[WHAT IS EXPECTED]
Where the data below begins, start duplicating lines exactly, and finish with the line containing "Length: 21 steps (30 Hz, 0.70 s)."; add nothing else. Leave the pictures out.

[DATA PROVIDED]
▬▬▬

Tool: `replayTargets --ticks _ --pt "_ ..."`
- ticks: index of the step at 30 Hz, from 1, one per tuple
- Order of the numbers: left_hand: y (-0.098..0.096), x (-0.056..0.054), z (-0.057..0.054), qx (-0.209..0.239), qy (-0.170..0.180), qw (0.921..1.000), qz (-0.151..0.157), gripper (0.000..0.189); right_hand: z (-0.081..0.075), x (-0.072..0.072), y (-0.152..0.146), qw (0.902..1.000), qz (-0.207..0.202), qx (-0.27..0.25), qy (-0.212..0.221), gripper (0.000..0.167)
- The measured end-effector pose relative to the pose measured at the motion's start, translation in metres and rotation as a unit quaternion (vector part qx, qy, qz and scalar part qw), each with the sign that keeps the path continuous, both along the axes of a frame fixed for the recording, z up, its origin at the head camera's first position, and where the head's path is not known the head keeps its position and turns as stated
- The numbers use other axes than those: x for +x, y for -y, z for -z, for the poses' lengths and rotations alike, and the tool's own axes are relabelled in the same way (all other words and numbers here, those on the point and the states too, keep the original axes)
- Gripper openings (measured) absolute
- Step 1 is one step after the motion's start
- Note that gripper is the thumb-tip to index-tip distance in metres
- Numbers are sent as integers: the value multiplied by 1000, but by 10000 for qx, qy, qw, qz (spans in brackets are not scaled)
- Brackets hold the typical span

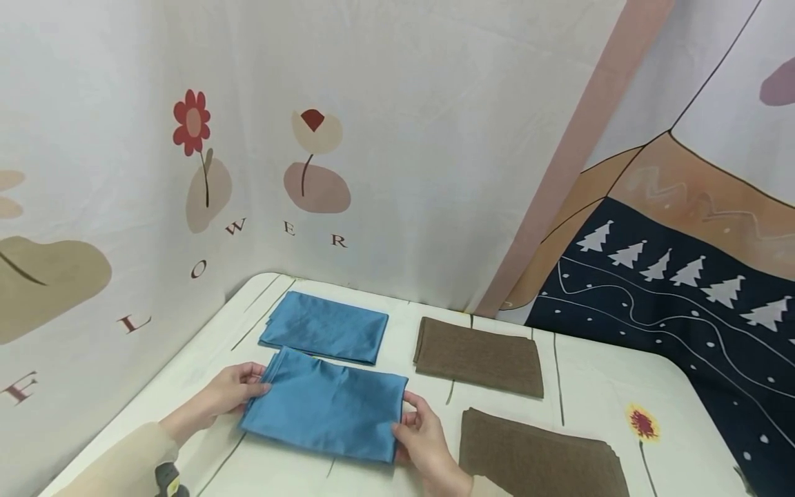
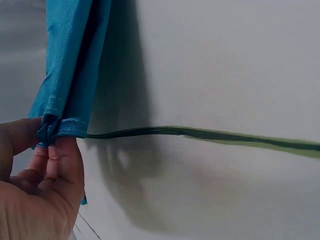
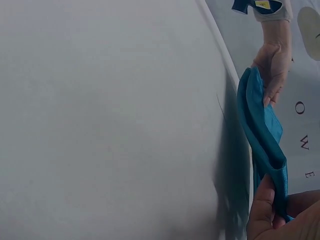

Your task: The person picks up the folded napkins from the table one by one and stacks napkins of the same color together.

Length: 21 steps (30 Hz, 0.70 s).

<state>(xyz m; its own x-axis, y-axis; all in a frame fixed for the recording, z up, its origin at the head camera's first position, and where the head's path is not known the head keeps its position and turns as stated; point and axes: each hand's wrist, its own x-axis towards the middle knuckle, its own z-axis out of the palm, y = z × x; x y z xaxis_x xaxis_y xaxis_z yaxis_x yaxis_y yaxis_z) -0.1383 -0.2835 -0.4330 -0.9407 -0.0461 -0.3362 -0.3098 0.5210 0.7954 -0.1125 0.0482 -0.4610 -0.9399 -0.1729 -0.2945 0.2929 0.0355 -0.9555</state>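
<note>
Both hands hold a folded blue cloth [image 1: 326,407] by its two short ends, at the near left of the table. My left hand [image 1: 232,390] pinches the left end, thumb on top and fingers beneath. On the opposite end, my right hand [image 1: 425,438] grips the edge between thumb and fingers. In the left wrist view the layered, stitched edge of the cloth [image 2: 67,95] is pinched in the left hand [image 2: 45,185]. The right wrist view shows the cloth [image 3: 262,127] raised off the tabletop, its folded layers sagging between the hands.
Another folded blue cloth [image 1: 329,328] lies just behind the held one. Two folded brown cloths, a far one [image 1: 478,355] and a near one [image 1: 540,455], lie to the right on the white table [image 1: 596,393]. Printed curtains [image 1: 404,138] hang along the table's back and left.
</note>
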Motion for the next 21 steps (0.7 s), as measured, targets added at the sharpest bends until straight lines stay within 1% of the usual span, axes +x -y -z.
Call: replayTargets --ticks 9,14,21 --pt "0 -14 -6 16 -133 9999 58 35 -8 -11 -1 9998 11 58 -206 60" --pt "1 -23 -10 46 -254 9995 161 36 -11 -18 0 9995 75 146 -285 60" --pt "1 -35 -16 -48 -360 9992 157 35 -19 -30 1 9992 73 198 -328 60"
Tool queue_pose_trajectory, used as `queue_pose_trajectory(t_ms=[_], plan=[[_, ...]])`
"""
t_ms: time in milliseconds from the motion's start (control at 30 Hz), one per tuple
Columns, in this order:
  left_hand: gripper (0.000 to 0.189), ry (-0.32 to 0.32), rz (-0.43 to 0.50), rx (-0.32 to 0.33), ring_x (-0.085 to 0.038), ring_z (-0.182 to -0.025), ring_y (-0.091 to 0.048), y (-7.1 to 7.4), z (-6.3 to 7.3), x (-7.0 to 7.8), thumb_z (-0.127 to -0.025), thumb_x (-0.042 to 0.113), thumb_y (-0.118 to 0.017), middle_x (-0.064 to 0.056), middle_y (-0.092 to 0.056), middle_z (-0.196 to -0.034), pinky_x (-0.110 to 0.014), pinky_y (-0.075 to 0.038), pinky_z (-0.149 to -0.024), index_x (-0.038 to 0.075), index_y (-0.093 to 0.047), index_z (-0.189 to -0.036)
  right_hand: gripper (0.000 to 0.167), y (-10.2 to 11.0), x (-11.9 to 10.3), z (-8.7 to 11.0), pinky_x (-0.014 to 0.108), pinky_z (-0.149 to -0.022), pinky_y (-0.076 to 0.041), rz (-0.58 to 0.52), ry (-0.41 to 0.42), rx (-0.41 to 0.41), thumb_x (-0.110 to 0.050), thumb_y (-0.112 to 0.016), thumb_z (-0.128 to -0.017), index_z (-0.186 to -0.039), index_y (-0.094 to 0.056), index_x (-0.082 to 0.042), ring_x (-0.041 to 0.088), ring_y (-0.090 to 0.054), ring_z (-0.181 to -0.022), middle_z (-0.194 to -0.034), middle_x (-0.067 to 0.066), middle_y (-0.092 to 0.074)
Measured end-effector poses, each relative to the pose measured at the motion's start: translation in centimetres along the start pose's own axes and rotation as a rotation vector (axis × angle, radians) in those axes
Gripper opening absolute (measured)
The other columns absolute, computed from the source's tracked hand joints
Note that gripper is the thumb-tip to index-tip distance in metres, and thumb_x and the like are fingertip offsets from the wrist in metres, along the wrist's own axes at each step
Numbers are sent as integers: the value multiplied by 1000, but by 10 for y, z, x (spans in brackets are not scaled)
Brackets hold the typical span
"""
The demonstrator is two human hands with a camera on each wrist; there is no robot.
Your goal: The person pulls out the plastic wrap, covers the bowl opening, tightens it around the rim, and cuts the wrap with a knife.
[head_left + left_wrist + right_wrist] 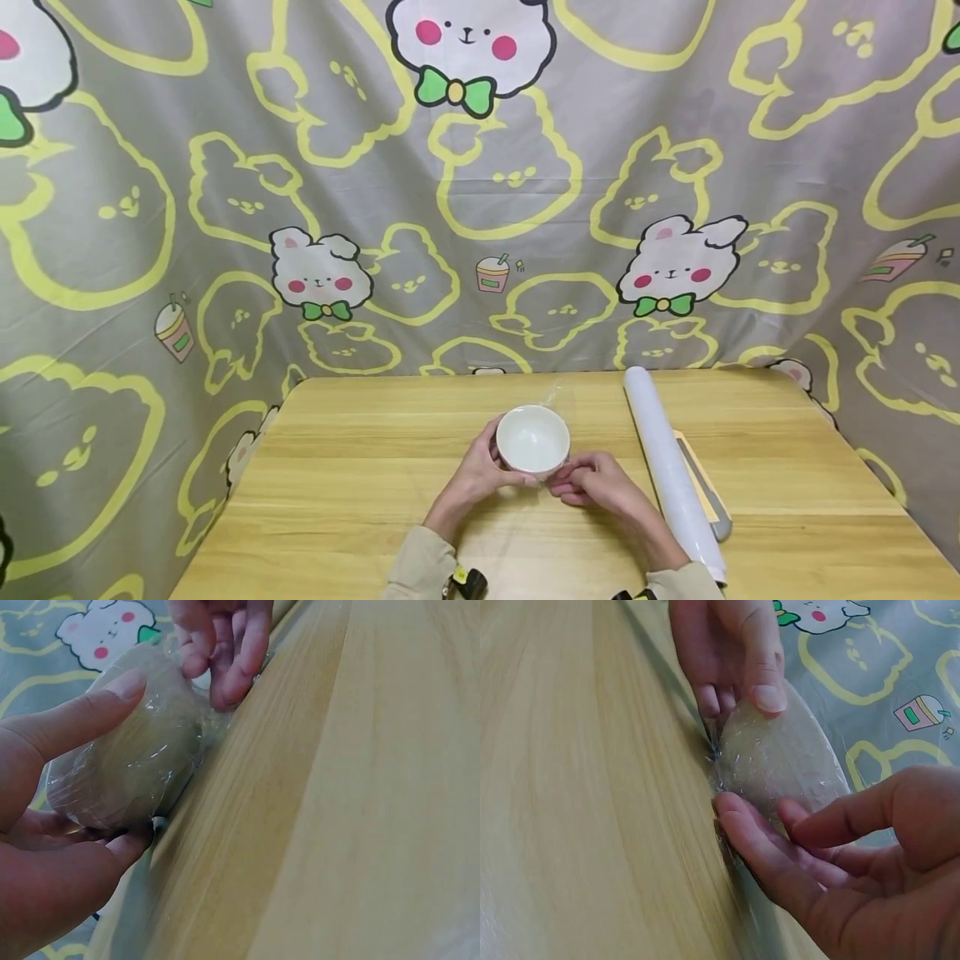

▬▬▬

[REPLY TO THE EXERCISE]
Tool: `replayTargets --ticks _ --pt "_ ..."`
- ticks: index of the step at 30 Hz, from 1, one per tuple
- Order of the numbers: left_hand: y (-0.098..0.096), x (-0.056..0.054), z (-0.057..0.054), qx (-0.209..0.239), qy (-0.170..0.180), qw (0.921..1.000), qz (-0.151..0.157), gripper (0.000..0.189); right_hand: z (-0.081..0.075), x (-0.072..0.072), y (-0.152..0.146), qw (0.902..1.000), qz (-0.207..0.202), qx (-0.27..0.25), qy (-0.212..0.221), gripper (0.000..0.167)
- The measured end-effector pose relative to the pose measured at the motion's start, translation in metres and rotation as a unit quaternion (vector part qx, qy, qz and scalar part qw), each with the sign that keeps the path continuous, both along the axes of a frame fixed for the recording, z up, its origin at the head camera's first position, and where the head's path is not known the head keeps its position and turns as stated
- The numbers use other axes than those: x for +x, y for -y, z for -z, for the poses' lengths and rotations alike, and the tool's own axes are relabelled in the same way (all other words and numbers here, those on the point and the states too, keep the original axes)
- Gripper openings (measured) absolute
- Step 1 is one step after the motion's start
- Note that gripper is the thumb-tip to index-tip distance in metres
- Numbers are sent as integers: the value multiplied by 1000, but by 10000 for qx, qy, qw, qz (spans in brackets are not scaled)
- Brackets hold the typical span


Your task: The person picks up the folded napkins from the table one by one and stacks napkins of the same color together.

Length: 21 steps (30 Hz, 0.70 s).

The answer is complete.